Depression in Teen Boys: A Real Problem
by gabriel_heuvelink on February 19, 2014 - 12:23am
When we hear stories or read articles about teen depression, there is often a heavy emphasis put on girls. This emphasis is often due to self-esteem issues teen girls have when comparing themselves to impossibly skinny supermodels that embody our society’s image of an attractive woman. Furthermore, teen girls are often more expressive, not only vocally but also with their body language about their depression. I choose to focus more on what makes teen boys depressed because I feel that it is important to take both genders in account when studying an illness. In order to better understand the subject, I read several articles which I will summarize in this post.
The first article I read was “Dying of Depression” by Bernadine Healey, published in the U.S News & World Report on November 10th 2003. The author begins by exemplifying several young students who committed suicide and illustrating that no one knew the true reason why these individuals decided to end their life. She goes on to explain that during our teenage years the amygdala, the part of our brain she calls “the gut response” part rules our thinking. The amygdala mediates emotions like fear, anxiety and anger, this could lead to the rash decisions and intense emotions teenagers experience. Although anti-depressants have contributed to the lowering of overall suicide rates, Healey follows by saying that the Food and Drug Administration revealed that they might not prevent, but actually contribute to suicidal thoughts in teenagers less than eighteen years of age. In the second to last paragraph, Healey brings out the most interesting statistics, out of 4,294 suicides in the 10-24 age group, 3662 of them were boys. She states that boys experience their illness differently, with more aggression and anger, which leads us to not identify the illness as a depression. (Article link here)
The second article “Depression and drug use risk rises as teen boys struggle with body image” by Elizabeth Renter and published on allvoices.com on January 28th 2014 delves further into why teen boys can be as unhappy with their bodies as girls are. The author starts off by saying that studies about women’s body image are “a dime a dozen” but studies in men’s body image are lacking. Renter introduces a research project that tracked 5527 boys aged 12-18 for 13 years, starting in 1999. The study found that most of the boys misjudged their own weight as being over or under-weight when most of them were actually average. Furthermore, 2% of them admitted to using steroids, supplements or hormones to increase their muscle mass. Even worse, 31% reported binging, purging, or both, with binging being more popular in order to gain weight, as just under 10% were “highly concerned” with how muscular they were. These unhealthy habits of binging, purging and steroids are used by young men in order to change their body image. This unhappiness with their body image is an indicator of depression. Renter finishes the article by saying that we are constantly bombarded with images of perfection, and that these images are hazardous to anyone, regardless of the gender. (Article link here)

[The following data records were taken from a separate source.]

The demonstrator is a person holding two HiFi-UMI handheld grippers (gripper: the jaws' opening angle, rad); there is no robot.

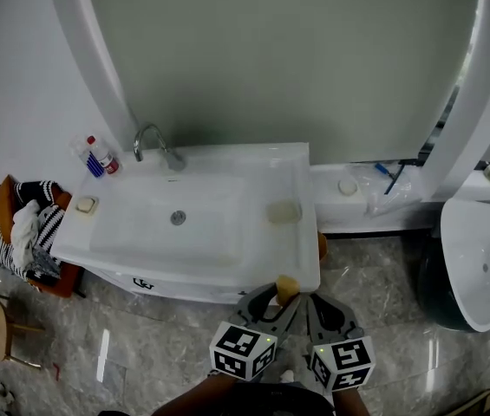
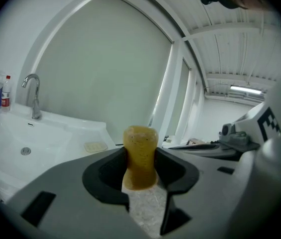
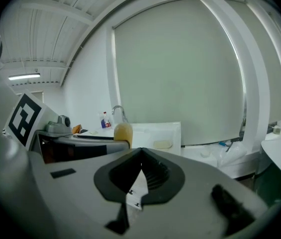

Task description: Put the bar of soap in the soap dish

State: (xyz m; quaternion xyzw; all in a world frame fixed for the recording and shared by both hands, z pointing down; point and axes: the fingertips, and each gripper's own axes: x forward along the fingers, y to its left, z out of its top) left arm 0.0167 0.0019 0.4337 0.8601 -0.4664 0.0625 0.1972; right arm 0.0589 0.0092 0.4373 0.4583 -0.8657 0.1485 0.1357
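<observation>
The left gripper (image 2: 140, 159) has its fingers (image 2: 108, 173) clamped on the bar of soap (image 2: 140, 151), gripping only its lower part, so most of the amber bar stands out past them. It hangs in the air just off the front right corner of the washbasin (image 1: 306, 258), above the stone floor (image 1: 392, 319). The right gripper (image 3: 140, 156) sits close alongside, fingers (image 3: 155, 176) together and holding nothing.

The soap dish (image 1: 284, 211) lies on the basin's rim at its right edge, well apart from the soap. My worry is that grip: soap is slick, and held so low it could slide or tip out on the way over and drop to the floor. The dish also looks light and sits near the edge, so a heavy set-down might push it off.
</observation>
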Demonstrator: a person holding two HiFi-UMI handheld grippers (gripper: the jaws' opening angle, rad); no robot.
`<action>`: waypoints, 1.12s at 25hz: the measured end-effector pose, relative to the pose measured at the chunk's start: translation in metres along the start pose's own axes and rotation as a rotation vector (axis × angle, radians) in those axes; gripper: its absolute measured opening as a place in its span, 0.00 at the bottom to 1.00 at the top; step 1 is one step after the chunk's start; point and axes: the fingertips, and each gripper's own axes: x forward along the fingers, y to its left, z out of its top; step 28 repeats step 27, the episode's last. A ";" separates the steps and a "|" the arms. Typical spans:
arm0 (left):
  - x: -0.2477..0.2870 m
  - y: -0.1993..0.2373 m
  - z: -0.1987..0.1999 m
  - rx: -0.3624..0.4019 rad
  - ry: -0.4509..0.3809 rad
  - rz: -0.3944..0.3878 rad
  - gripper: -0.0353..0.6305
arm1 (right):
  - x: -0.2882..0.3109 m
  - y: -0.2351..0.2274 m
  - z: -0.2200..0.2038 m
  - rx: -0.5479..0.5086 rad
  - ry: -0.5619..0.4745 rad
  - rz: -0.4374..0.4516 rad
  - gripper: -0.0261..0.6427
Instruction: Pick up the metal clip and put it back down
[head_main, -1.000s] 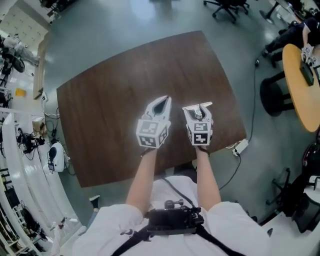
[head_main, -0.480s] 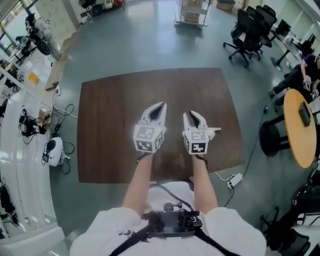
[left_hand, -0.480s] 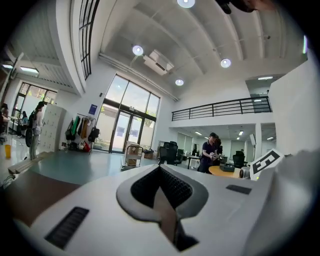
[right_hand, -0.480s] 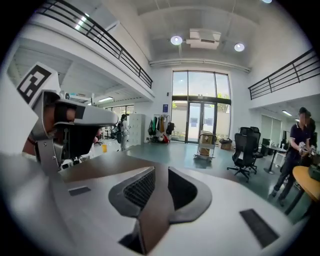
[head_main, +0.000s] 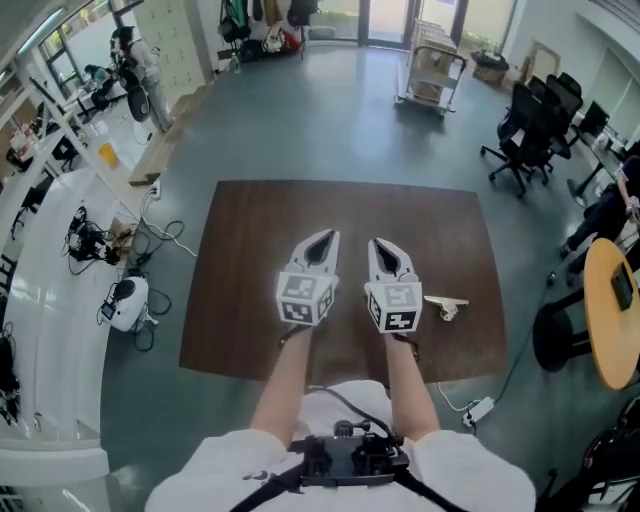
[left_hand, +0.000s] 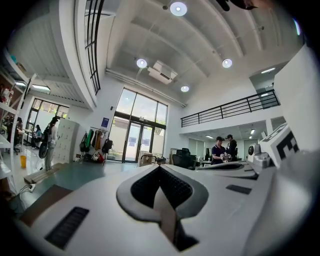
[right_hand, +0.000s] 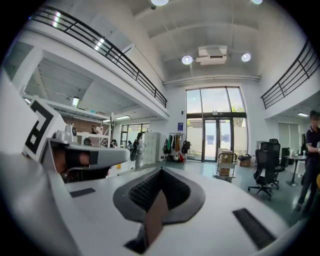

The final article was more of a personal piece, “Teaching our sons what it really means to ‘be a man’” by Celine Cooper, published by the Montreal Gazette on February 9th 2014 consists of the author recounting an experience she had with her family while eating out after a day of tobogganing at Jarry Park. Cooper tells her 7-year-old boy that he looks like a teenager and he responds by striking a pose that she defines as “trying to look tough, removed, cool and uninterested”. Those are the characteristics that her son thinks constitutes a teenage boy. Cooper then says that any young boy will rage, scream and break things when he is angry. However, when the anger subsides, the young boy will become very emotional, seeking comforting arms and a shoulder to cry on. As boys grow up, they are constantly repeated three deadly words that Cooper says is the reason for their unemotional teenage years, “be a man”. This sentence, and others like it, is what ultimately leads boys to constantly hide their emotions and feelings as to not seem too feminine. The consequences of this attitude are that boys are more likely to commit violent crimes, drop out of school, binge drink and take risks while driving. (Article link here)
If read separately, these articles tell three different stories. However, if pieced together, the three articles support each other in their claims. The first article’s main idea, the prevalence of male teen suicide caused by depression is supported by the second article’s claim that anxiety caused by body image can lead to depression. The third article’s lesson supports the two previous articles by displaying that men are less likely to show that they are depressed because showing emotion is still considered something very feminine in today’s society. This show of emotion could be seen as a weakness and reduce a teen boy’s manliness, therefore he hides this weakness.
I was particularly interested in this subject because I grew up with four older sisters, so I have a different perspective on these issues than other teenage boys. Anybody who wishes to pursue this topic could find articles in the Journal of Mental Health. This journal publishes 6 issues a year and explores in depth the mental issues that plague our society. The Merriam-Webster defines psychology as “the science or study of the mind and behaviour” anyone wishing to really get down to the root of this and similar problems could consider a career in psychology.